PM approves funds to fortify gas, oil facilities

IDF working to improve defenses of privately owned factories that could leak ammonia into wider population.

Prime Minister Binyamin Netanyahu 370 (photo credit: Gali Tibbon/Pool)
Prime Minister Binyamin Netanyahu 370
(photo credit: Gali Tibbon/Pool)
Prime Minister Binyamin Netanyahu has approved a special budget to fortify close to a dozen critical national infrastructure facilities to protect them against missile attacks in a war, The Jerusalem Post has learned.
The prime minister made the announcement during a presentation the Home Front Command gave him earlier this month. Critical infrastructure includes gas, water and electricity.
The amount of the funds approved was not disclosed.
“We are not where we need to be in our protection of critical infrastructure,” a senior IDF officer told the Post on Thursday.
The IDF is also working to improve the defenses of privately owned factories that contain large amounts of ammonia which, if leaked, could endanger population centers throughout the country.
During Operation Cast Lead, for example, the government was close to ordering the evacuation of a city in the South after an ammonia tanker was damaged and started leaking. The government ultimately decided not to do so after the leak was quickly repaired.
As a result, the Home Front Command is installing cameras and sensors to immediately detect if such a leak occurs.
The sensors would then be connected to the Home Front Command’s Operations Center, where the IDF would be able to learn about such damage in real time.
The army recently conducted an analysis of what would happen to the home front in a war. The predictions, widely reported in the media, are that hundreds of civilians could be killed by enemy missiles.

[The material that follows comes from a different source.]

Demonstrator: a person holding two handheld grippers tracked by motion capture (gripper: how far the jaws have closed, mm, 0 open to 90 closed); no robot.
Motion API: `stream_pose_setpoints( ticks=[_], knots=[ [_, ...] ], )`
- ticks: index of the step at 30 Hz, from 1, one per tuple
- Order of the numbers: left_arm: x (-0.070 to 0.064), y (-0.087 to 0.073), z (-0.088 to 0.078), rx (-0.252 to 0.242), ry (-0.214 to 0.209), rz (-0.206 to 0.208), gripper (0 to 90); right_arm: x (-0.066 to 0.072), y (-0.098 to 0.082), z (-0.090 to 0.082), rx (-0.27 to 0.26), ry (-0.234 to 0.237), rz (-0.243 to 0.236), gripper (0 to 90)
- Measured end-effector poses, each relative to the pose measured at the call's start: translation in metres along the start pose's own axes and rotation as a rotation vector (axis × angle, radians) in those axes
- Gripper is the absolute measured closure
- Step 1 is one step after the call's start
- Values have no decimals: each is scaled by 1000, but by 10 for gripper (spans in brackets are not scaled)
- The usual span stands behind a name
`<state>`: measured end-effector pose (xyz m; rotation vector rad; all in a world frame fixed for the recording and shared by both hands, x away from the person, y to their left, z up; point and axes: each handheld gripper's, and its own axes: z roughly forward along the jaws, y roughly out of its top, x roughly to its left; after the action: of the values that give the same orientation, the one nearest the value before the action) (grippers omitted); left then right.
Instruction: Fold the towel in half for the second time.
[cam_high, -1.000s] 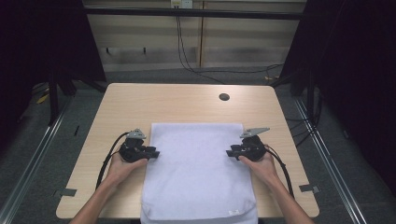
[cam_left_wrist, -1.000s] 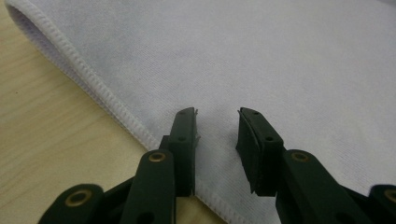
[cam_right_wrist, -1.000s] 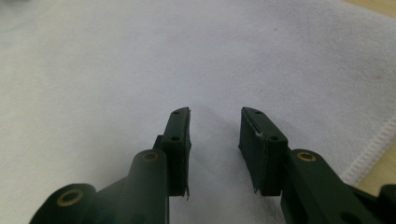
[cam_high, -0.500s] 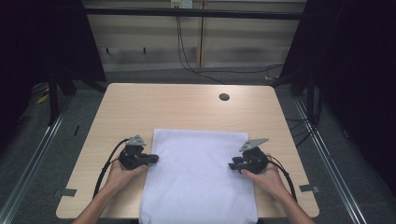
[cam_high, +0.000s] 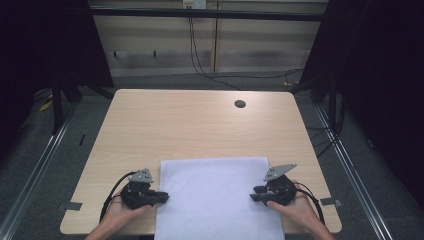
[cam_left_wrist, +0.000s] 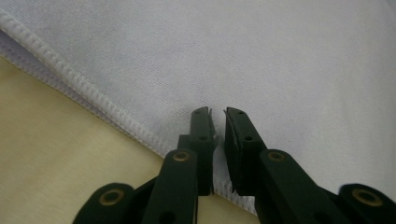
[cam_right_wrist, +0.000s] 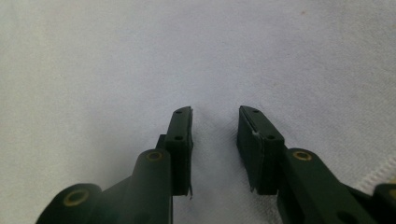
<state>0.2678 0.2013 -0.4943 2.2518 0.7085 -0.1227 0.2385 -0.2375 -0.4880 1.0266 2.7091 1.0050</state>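
The wooden worktop (cam_high: 200, 125) carries a white cloth (cam_high: 215, 195) flat at its near edge, overhanging it. The left tongs (cam_high: 162, 197), just reopened slightly, stand narrowly apart over the cloth's left hem; the right tongs (cam_high: 256, 193) stand apart over its right side.

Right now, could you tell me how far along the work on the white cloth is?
Done: the white cloth lies flat, doubled at its left hem. In hand: left claw, whose jaws have just been opening with nothing between them, and open right claw sit at its side edges. Left: any further fold.
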Motion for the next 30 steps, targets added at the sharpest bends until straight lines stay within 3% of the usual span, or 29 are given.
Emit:
stream_pose_setpoints(
  ticks=[3,5,6,7,8,9,10,11,12,13,14,15,19,21,22,23,25,26,30],
  knots=[
    [-7,-2,-3,5,2,12,788,6,-3,-3,11,12,-13,645],
    [5,8,-10,-62,15,-1,767,3,0,-5,-6,9,-8,634],
    [5,8,-10,-62,15,-1,759,3,0,-5,-6,9,-8,634],
    [19,17,-15,-107,55,-12,749,-8,7,-12,-61,-33,9,640],
    [19,17,-15,-107,55,-12,739,-8,7,-12,-61,-33,9,640],
    [35,27,-16,-115,98,-10,726,-28,16,-22,-137,-83,49,651],
    [35,27,-16,-115,98,-10,712,-35,18,-24,-152,-108,54,650],
    [53,35,-12,-119,114,-42,691,-45,21,-26,-159,-137,73,646],
    [53,35,-12,-119,114,-42,660,-45,21,-26,-159,-137,73,646],
    [69,40,-7,-106,118,-77,623,-65,25,-26,-172,-149,107,633],
    [74,41,-5,-109,142,-86,595,-73,26,-25,-186,-161,126,631],
    [80,41,-4,-114,138,-99,577,-81,26,-23,-194,-149,137,626],
    [87,45,1,-99,140,-108,524,-95,31,-14,-201,-134,152,617],
    [90,45,5,-96,145,-110,492,-102,30,-3,-168,-103,159,602],
    [90,45,5,-96,145,-110,482,-102,30,-3,-168,-103,159,602],
    [91,43,7,-87,144,-110,476,-100,30,3,-146,-145,146,581],
    [91,42,7,-90,140,-109,484,-100,30,5,-153,-140,146,576],
    [91,42,7,-87,138,-113,494,-100,30,9,-132,-169,146,554],
    [86,40,8,-81,108,-76,619,-98,27,14,-92,-179,137,557]
  ],
)
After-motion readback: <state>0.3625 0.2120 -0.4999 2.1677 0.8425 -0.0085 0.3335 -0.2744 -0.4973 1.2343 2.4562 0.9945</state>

The analysis was based on missile attacks against Israel during the First Gulf War in 1990-91, the Second Lebanon War in 2006 and Operation Cast Lead in 2009, as well as on the type of missiles and rockets now in the hands of Hezbollah in Lebanon and Hamas in the Gaza Strip.
The research included an analysis of the damage that could be inflicted on infrastructure in the home front.
The IDF believes that during a war, Hezbollah will try to hit military targets with its long-range rockets but would then shift its focus to infrastructure.